Once the batteries are shredded, the materials are separated for further treatment. Zinc and manganese, for instance, are collected for purification, while steel can be directly reused or sent to foundries for new products.

Challenges in shredding alkaline batteries

Shredding alkaline batteries presents various technical and operational challenges. First, the batteries are sealed in metallic casings that must be broken down without releasing the chemicals inside. Another obstacle is the variability in battery composition. Depending on the manufacturer and model, batteries may contain different quantities of materials, complicating the automated separation process.

SatrindTech has successfully addressed these challenges by providing a 22 kW single-shaft shredder with a material selection grid featuring 10 mm holes. The shredder was customized for a client by increasing the rotor width from 600 mm to 800 mm to boost hourly production.

Single-shaft shredders can be equipped with different plate sizes, defined according to the application, offering flexibility for processing various materials. Interchangeable grids with pre-selectable holes allow the appropriate final material size to be achieved.

The shredding line includes a loading conveyor and a discharge conveyor to transport the material to the next treatment and separation phase. For complete safety, the machine includes a dust and gas (VOC) extraction system to handle potentially hazardous emissions from the chemical components inside the batteries.

Benefits of shredding alkaline batteries

Despite operational challenges, shredding alkaline batteries offers numerous benefits. First, it reduces the overall waste volume, making transport and storage easier. Additionally, it allows for the recovery of significant percentages of valuable materials that can be reintegrated into the production cycle, reducing the need for virgin raw materials.

From an environmental perspective, shredding helps limit the release of hazardous chemicals into the environment. This process is critical to preventing soil and groundwater contamination, reducing the risk of negative impacts on human health and ecosystems.

Technological innovations

Technological innovation is playing a crucial role in improving the efficiency of shredding alkaline batteries. Recent developments include the use of robotics and advanced sensors to optimize the material separation process. Additionally, new low-temperature shredding systems are being tested, reducing the risk of gas emissions and enhancing overall safety.

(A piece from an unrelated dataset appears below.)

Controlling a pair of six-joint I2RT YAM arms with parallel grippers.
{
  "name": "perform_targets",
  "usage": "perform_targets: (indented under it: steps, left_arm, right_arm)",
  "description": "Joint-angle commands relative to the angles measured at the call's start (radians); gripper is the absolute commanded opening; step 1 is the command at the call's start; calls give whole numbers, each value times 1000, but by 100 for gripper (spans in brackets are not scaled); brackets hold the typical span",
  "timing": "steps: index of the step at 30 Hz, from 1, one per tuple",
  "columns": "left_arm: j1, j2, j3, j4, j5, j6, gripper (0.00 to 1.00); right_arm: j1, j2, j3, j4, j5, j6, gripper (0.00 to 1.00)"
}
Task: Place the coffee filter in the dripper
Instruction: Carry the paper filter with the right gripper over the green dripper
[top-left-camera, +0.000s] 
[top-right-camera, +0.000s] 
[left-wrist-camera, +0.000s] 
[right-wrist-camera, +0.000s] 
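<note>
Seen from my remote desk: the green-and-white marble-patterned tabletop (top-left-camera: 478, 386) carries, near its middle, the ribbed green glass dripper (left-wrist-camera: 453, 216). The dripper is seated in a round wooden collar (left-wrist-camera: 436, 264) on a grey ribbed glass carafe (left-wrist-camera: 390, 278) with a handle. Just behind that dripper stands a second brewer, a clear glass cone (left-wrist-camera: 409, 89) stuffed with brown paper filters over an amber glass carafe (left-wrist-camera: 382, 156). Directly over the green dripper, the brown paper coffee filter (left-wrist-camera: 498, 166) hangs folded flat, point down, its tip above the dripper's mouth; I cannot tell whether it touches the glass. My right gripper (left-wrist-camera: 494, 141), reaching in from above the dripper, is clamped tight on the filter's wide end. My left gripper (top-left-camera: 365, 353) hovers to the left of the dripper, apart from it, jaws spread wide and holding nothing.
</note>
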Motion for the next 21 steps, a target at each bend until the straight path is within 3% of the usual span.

Automation is also contributing to more efficient shredding. Highly automated plants are capable of processing larger volumes of batteries, lowering operational costs and increasing material recovery rates. These advancements offer new opportunities for the industry, making the treatment of alkaline batteries more sustainable and profitable.

Conclusion

For industry professionals, shredding alkaline batteries is a critical step in electronic waste management and the creation of a circular economy. While there are technical challenges, innovations in shredding are paving the way for more efficient and sustainable solutions.

The implementation of modern shredding plants, combined with policies promoting extended producer responsibility and differentiated collection, could significantly reduce the environmental impact of spent batteries, facilitating the recovery of valuable materials and contributing to a greener economy. Investing in advanced shredding technologies is a winning strategy for the industrial sector, turning an environmental problem into an opportunity for economic growth and sustainability.